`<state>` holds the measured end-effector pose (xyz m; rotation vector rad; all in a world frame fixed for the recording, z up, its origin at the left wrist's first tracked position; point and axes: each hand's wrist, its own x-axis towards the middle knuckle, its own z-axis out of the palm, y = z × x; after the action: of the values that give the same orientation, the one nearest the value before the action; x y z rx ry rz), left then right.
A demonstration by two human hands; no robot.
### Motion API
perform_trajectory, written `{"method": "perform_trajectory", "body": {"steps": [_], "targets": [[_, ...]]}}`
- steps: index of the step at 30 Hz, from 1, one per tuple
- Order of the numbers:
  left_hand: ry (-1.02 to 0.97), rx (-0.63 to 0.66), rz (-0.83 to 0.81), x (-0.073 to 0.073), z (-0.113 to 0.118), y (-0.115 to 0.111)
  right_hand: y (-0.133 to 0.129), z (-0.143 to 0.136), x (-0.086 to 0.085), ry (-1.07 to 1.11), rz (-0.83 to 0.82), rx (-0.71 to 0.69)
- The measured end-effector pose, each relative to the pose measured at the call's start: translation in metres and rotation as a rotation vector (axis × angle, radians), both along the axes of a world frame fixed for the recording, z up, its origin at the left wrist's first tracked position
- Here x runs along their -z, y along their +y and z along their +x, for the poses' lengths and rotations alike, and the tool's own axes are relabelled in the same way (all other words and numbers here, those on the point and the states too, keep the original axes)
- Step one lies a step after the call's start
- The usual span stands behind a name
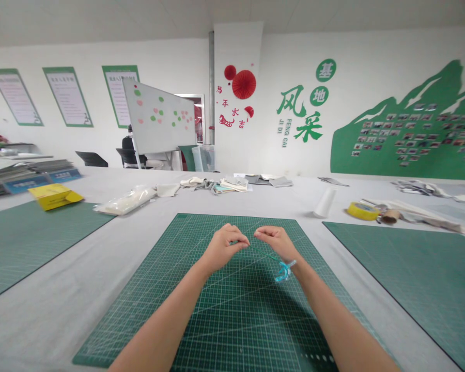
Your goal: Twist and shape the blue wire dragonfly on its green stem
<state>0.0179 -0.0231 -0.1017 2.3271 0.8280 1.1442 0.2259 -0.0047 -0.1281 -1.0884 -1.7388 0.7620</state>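
Wide table under light-grey cloth [132, 248]; on it a rectangular dark-green gridded cutting mat [232, 310], directly under the hands, prob. there as a firm, ruled work surface; similar green mats to L [31, 243] & R [418, 274], well apart from the hands.

Left hand [225, 247] over the mat's far half, thumb & fingertips pinched tight on one end of a thin green stem; prob. held by the tip only so the rest stays free; right hand [276, 240] just beside, thumb & fingertips nearly meeting, can't tell if anything's between them; small turquoise looped piece [283, 271] at the stem's other end, in front of the R wrist, touching or not unclear; green stem [273, 257] itself runs slantwise below the R hand, above the mat.

Containers: clear plastic bin [206, 157] beyond the table, contents too blurred; clear plastic bag [126, 200] w/ pale cream stuff inside, nr the mat's far L corner; yellow card box [55, 196] further L, contents n/v.
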Motion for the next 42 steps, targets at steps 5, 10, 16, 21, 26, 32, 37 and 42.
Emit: {"method": "perform_trajectory", "body": {"steps": [5,10,16,21,26,32,37,42], "targets": [[-0.131,-0.109,-0.074,0.007,-0.002,0.01,0.004,-0.013,0.013,0.097,-0.125,-0.005],[-0.25,-0.242,-0.106,0.013,-0.005,0.017,-0.006,-0.033,0.015,0.049,-0.099,-0.046],[-0.292,-0.362,-0.097,0.02,-0.008,0.023,-0.021,-0.049,0.007,-0.161,0.04,-0.04],[-0.225,-0.443,-0.05,0.023,-0.01,0.025,-0.033,-0.054,-0.002,-0.28,0.154,-0.027],[-0.096,-0.483,0.061,0.02,-0.007,0.019,-0.04,-0.056,-0.007,-0.391,0.238,0.008],[0.089,-0.475,0.245,0.018,-0.004,0.011,-0.046,-0.056,-0.013,-0.471,0.32,0.057],[0.166,-0.422,0.312,0.016,-0.003,0.008,-0.047,-0.05,-0.02,-0.441,0.359,0.141],[0.251,-0.298,0.355,0.012,-0.004,0.007,-0.042,-0.038,-0.023,-0.341,0.381,0.213]]}}
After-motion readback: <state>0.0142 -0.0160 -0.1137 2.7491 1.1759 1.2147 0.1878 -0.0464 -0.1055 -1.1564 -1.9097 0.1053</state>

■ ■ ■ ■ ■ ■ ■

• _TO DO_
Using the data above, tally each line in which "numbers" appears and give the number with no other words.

• _TASK RESULT_
2